→ Your goal
Since the records include pictures, leave those out while you reproduce exactly and only the lines from the one containing "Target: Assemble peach" through the one containing "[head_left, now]", inclusive.

(Source data)
■ ■ ■ ■ ■ ■ ■

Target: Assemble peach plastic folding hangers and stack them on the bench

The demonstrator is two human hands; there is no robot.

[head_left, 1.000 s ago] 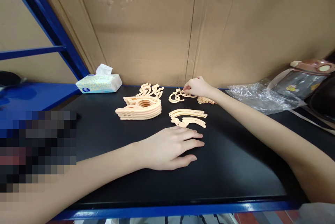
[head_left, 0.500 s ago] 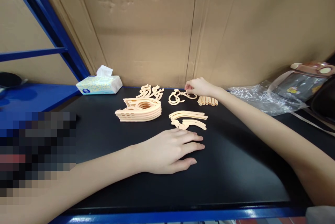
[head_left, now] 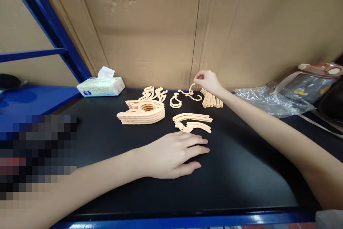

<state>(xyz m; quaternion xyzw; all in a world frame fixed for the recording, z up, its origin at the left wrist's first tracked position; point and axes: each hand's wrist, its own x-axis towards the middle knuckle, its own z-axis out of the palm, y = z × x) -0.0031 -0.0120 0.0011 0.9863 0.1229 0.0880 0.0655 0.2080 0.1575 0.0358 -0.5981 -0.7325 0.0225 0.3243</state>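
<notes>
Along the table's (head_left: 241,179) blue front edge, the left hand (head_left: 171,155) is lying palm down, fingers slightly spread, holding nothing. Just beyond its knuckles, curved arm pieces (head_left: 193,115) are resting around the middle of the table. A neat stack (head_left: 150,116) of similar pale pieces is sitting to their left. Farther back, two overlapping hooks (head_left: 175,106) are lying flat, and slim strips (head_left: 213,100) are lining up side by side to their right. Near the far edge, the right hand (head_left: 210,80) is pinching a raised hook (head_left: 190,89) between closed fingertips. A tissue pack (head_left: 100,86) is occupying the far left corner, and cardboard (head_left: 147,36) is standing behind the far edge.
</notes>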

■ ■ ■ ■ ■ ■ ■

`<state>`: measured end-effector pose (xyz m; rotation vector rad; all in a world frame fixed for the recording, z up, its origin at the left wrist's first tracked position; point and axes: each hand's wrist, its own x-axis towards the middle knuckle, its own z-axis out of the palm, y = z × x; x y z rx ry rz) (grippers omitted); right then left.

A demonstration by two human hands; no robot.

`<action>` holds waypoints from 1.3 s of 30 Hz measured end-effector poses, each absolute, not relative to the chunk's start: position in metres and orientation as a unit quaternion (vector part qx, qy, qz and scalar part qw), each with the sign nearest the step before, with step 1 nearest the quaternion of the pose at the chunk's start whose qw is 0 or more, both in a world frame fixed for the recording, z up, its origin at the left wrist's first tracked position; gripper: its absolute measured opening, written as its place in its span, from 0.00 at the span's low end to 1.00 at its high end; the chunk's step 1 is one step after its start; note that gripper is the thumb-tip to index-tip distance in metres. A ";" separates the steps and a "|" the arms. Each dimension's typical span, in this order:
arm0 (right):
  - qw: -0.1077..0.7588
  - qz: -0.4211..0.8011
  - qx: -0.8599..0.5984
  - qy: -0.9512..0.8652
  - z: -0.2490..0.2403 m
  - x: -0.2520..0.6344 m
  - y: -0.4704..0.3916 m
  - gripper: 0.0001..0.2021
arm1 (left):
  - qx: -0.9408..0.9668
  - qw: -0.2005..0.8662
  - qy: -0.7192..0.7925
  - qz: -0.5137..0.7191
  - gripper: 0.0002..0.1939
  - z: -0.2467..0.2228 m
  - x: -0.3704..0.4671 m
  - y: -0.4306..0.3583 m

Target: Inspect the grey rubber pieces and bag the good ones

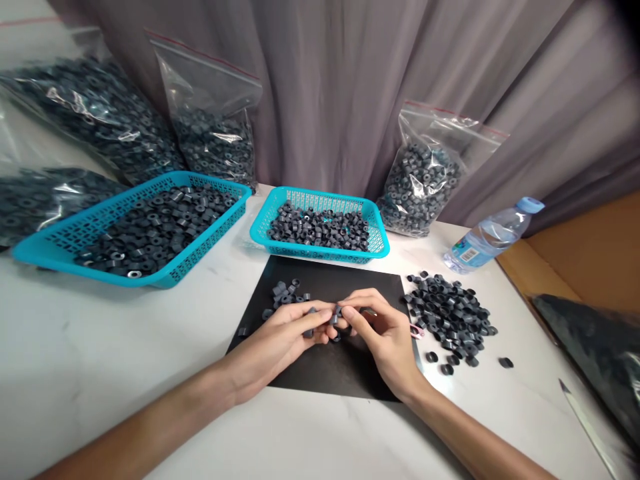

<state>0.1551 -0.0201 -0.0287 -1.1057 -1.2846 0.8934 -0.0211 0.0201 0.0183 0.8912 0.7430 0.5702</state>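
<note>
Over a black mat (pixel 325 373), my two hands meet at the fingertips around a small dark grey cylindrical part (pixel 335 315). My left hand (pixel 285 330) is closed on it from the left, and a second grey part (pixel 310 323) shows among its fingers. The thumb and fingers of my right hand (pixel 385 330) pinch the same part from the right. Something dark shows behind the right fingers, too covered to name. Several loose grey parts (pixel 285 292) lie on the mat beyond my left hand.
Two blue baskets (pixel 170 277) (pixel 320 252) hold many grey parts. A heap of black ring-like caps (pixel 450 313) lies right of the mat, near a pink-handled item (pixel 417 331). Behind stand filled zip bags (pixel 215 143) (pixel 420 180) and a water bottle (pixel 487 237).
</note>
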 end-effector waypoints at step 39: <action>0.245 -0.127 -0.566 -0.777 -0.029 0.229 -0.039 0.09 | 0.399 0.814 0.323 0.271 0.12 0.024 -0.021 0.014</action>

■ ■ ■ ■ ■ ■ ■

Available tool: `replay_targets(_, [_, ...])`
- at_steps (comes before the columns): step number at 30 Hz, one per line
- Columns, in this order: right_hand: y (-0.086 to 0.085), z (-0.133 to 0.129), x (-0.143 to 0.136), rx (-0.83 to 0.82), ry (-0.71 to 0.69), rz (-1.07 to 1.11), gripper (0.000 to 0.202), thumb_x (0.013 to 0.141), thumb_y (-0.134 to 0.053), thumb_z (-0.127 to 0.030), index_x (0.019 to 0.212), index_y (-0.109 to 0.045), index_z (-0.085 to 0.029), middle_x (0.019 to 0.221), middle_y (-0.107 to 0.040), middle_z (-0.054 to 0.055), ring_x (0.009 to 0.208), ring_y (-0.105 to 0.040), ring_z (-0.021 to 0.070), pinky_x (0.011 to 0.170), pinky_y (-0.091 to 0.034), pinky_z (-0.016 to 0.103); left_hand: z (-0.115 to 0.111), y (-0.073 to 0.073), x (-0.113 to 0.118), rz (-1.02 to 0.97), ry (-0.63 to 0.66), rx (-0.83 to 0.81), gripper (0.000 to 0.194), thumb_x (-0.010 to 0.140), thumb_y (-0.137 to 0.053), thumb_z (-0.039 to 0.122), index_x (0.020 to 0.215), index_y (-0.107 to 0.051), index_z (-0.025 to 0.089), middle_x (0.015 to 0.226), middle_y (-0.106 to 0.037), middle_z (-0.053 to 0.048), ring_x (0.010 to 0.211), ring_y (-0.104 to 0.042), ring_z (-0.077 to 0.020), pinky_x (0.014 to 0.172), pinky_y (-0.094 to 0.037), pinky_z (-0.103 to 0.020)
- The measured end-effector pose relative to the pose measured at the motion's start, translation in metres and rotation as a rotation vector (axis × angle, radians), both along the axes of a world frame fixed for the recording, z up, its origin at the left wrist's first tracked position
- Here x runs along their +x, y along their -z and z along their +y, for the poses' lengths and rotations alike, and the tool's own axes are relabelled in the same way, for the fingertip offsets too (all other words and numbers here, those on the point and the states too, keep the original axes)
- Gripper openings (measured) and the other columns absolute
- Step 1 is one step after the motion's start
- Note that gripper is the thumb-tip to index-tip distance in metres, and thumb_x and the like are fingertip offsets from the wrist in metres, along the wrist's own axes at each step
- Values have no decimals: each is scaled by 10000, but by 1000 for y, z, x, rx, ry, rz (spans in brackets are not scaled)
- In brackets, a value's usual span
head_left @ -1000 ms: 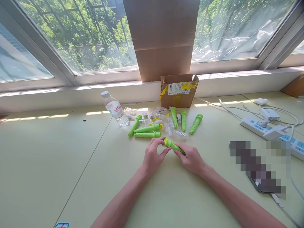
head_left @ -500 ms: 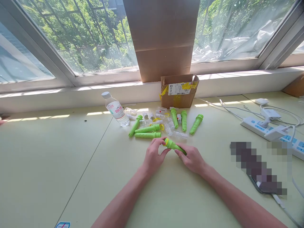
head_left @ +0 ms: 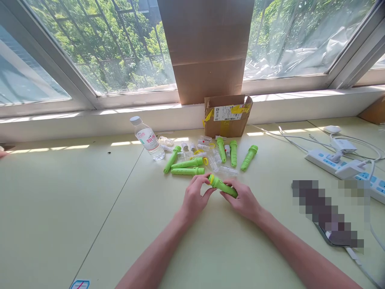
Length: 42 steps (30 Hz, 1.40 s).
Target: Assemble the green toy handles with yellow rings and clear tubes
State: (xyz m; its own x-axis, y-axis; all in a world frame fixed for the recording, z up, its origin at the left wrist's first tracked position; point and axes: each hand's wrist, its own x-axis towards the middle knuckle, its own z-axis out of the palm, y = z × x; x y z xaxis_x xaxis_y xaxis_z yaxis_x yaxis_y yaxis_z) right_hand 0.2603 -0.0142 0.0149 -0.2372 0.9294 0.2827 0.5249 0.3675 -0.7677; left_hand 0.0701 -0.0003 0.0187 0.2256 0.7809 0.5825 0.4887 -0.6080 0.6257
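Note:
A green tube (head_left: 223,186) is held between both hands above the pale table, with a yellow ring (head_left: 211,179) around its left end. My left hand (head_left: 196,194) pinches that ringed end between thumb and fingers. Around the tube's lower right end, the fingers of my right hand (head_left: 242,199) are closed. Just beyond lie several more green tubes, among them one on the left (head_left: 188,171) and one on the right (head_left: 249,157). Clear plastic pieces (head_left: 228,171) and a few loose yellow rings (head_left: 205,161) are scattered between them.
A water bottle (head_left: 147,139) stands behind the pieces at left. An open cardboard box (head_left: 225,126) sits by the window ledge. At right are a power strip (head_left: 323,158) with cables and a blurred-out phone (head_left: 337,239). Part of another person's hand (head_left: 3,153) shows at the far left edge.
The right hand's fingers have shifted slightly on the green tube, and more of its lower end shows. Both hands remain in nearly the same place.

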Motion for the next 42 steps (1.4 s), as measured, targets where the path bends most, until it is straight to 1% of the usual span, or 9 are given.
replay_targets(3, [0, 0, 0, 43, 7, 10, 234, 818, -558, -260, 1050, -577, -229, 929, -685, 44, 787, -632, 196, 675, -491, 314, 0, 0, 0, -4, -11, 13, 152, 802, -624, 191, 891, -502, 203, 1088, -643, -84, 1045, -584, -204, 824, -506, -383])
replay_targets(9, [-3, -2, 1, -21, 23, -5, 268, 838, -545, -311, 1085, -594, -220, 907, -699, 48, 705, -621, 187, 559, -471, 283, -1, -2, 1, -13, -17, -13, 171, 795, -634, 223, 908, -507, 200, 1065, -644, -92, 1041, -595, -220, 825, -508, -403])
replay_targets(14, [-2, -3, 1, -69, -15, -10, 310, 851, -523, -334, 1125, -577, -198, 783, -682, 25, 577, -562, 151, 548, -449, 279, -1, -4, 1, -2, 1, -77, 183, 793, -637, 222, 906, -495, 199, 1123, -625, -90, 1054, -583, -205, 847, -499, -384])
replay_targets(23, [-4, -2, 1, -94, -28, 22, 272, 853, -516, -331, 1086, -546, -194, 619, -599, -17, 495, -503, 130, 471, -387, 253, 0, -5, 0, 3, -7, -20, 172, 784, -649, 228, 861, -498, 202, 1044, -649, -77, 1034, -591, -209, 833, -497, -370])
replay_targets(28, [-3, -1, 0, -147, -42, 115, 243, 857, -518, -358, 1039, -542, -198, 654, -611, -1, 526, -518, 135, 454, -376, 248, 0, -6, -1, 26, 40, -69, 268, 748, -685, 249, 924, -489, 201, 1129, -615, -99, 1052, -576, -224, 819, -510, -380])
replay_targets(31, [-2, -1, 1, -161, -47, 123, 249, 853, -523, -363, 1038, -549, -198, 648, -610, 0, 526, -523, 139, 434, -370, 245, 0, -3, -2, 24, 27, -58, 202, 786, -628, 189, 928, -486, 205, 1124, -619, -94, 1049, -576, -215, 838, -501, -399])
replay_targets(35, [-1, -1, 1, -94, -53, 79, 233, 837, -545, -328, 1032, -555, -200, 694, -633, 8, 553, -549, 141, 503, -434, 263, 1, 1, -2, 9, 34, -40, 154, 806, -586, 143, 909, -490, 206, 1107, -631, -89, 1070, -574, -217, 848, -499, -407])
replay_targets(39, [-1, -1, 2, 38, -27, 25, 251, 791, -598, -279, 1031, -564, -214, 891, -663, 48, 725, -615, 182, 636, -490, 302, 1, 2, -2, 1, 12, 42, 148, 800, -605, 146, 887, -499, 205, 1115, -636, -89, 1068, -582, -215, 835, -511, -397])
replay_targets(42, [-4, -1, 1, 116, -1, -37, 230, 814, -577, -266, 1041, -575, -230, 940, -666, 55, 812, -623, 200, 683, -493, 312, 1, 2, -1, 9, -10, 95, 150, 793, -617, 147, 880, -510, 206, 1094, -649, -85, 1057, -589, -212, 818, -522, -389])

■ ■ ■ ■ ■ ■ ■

→ Task output
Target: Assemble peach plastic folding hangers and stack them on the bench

The demonstrator is two human hands; there is no robot.

[head_left, 1.000 s ago] 
[head_left, 0.500 s ago] 
[head_left, now] 

The exercise is fully answered.